The effectof the defendant’sinfringing work on the marketfor,orvalueof, the plaintiff’s copyrighted workis the mostimportantfairusefactor. Harper & Row, 471 U.S. at 566; SOFA Ent., Inc., 709 F.3d at 1280 (explaining that this factor favors finding of fair use when use “advances [the alleged infringers’] own original creation without any reasonable threat to [the original author’s] business model”); Monge, 688 F.3d at 1181 (emphasizing that potential market exists independent of the copyright owner’s present intent not to publish copyrighted work); Bleem, 214 F.3d at 1026-27 (noting that the market effect “factor may be the most important, [but] all factors must be considered, and the commercial nature of the copies is just one element”; use for comparative advertising can support first fair use factor but negate fourth fair use factor); Dr. Seuss, 109 F.3d at 1403 (balancing public benefit that will result from the defendant’s use against personal gain the copyright owner will receive if use is denied); Triad Sys. Corp., 64 F.3d at 1336-37 (noting that when defendant’s work competes in same market it is less likely fair use).

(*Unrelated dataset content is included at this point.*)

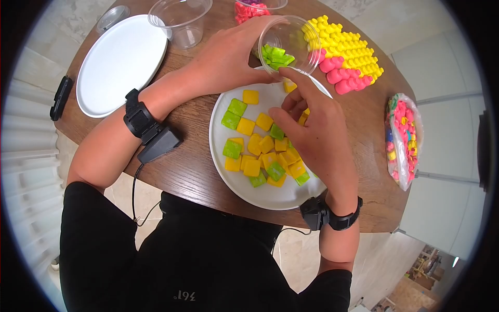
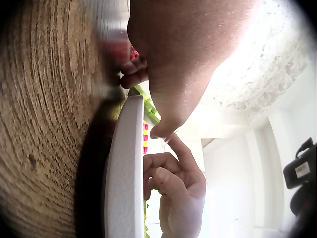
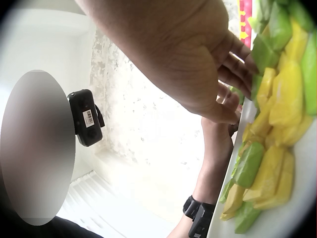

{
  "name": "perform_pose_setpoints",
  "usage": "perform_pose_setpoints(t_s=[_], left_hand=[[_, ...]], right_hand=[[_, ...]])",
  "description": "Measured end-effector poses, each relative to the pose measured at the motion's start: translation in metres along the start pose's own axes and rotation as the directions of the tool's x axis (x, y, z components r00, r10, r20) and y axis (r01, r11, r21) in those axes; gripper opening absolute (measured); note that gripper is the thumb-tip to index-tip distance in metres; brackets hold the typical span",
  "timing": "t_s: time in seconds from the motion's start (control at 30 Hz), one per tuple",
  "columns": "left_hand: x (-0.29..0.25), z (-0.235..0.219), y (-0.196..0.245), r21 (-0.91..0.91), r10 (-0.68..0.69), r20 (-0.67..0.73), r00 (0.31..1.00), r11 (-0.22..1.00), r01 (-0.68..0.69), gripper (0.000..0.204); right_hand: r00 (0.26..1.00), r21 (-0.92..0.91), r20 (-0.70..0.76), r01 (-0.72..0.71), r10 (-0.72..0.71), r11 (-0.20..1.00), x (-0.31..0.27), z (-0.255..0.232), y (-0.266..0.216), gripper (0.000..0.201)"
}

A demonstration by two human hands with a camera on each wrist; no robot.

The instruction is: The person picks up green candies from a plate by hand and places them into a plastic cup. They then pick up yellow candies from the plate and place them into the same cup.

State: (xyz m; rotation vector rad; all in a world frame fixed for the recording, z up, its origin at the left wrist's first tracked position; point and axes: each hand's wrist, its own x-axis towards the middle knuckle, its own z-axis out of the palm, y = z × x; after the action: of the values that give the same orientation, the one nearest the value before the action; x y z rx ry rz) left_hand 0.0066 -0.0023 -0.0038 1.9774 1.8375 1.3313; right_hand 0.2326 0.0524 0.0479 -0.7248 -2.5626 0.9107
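A clear plastic cup (image 1: 306, 52) with several green wrapped square pieces (image 1: 277, 56) in it is at the far rim of the white plate (image 1: 221, 171). My left hand (image 1: 228, 54) holds this cup, its thumb on the near side. Over the plate is my right hand (image 1: 317, 122), its index fingertip at the cup's rim and its other fingers bent, with nothing visible between them. Yellow square pieces (image 1: 245, 126) and green square pieces (image 1: 237, 107) lie scattered below it on the plate. In the right wrist view, yellow pieces (image 3: 285, 94) overlap in a heap near the fingers.
A second white plate (image 1: 119, 67) stands to the left, near a clear cup (image 1: 187, 34). At the back, a container holds pink pieces (image 1: 249, 13). Yellow and pink bottle-shaped pieces (image 1: 348, 49) form a block at the right. A plastic bag (image 1: 403, 140) of colourful pieces sits by the right edge.
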Motion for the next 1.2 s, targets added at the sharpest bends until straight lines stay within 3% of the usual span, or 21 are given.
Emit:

5.       Additional Factors: See Campbell, 510 U.S. at 585 n.18 (considering the defendant’s state of mind and explaining that permission is not necessary if use is fair); Harper & Row, 471 U.S. at 562 (explaining that the propriety of the defendant’s conduct is relevant to the character of the use because fair use presupposes good faith and fair dealing) (quotation marks and citation omitted); Fisher v. Dees, 794 F.2d 432, 437 (9th Cir. 1986) (“courts may weigh ‘the propriety of the defendant’s conduct’ in the equitable balance of a fair use determination” (citation omitted)).